DATA SEGMENT
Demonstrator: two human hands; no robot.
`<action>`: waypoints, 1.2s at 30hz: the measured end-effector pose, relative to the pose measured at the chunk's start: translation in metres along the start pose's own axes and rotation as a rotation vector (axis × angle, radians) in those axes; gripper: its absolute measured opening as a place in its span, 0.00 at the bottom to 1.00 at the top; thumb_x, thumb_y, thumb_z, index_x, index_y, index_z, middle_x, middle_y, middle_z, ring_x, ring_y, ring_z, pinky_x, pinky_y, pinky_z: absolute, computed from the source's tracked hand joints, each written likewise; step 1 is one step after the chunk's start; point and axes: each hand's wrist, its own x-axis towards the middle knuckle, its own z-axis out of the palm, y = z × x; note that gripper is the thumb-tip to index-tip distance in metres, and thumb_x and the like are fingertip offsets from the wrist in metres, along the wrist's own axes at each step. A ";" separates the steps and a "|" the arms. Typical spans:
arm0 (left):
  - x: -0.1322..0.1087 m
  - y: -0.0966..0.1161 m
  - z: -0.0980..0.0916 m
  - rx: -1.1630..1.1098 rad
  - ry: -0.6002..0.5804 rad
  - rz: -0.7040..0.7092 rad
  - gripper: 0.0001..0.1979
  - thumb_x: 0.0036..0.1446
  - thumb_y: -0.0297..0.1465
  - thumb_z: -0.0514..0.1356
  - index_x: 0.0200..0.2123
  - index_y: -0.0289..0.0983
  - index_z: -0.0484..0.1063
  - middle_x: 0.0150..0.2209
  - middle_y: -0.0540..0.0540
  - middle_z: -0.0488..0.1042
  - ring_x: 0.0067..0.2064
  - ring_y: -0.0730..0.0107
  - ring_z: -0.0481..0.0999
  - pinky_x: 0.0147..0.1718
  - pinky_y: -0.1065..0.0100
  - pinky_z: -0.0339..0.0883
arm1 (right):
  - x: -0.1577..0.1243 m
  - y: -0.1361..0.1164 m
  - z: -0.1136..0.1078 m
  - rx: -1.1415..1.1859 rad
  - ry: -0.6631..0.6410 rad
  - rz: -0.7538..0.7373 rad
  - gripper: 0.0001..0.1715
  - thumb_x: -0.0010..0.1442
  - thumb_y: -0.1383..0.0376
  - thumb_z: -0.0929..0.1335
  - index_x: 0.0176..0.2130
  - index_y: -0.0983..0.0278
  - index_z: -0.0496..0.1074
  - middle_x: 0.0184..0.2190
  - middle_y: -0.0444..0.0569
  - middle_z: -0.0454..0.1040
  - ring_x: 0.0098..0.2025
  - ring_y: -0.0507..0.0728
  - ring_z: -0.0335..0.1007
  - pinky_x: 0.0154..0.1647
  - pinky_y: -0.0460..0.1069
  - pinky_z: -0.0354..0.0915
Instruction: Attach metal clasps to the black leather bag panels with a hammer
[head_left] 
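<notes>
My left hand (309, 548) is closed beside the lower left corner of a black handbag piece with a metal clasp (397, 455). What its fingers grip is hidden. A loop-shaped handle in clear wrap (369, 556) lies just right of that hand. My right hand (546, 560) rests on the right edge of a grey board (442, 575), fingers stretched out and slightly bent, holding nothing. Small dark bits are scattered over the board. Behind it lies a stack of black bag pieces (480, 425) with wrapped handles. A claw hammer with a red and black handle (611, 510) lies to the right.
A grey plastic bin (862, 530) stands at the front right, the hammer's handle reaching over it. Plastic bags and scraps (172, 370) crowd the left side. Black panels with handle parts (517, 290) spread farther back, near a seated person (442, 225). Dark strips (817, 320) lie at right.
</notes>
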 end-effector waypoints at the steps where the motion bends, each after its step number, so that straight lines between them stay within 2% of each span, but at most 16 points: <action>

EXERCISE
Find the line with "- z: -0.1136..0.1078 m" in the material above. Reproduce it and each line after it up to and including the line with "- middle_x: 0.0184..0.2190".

RESPONSE TO THIS TASK
  - z: -0.1136..0.1078 m
  - rx: -1.1415..1.1859 rad
  - ry: -0.6631..0.6410 rad
  - rz: -0.7538..0.7373 rad
  - gripper: 0.0001..0.1715
  - thumb_x: -0.0010..0.1442
  - thumb_y: -0.1383..0.0376
  - thumb_z: -0.0929..0.1335
  - index_x: 0.0176..0.2130
  - index_y: -0.0983..0.0278
  - index_z: -0.0496..0.1074
  - middle_x: 0.0184..0.2190

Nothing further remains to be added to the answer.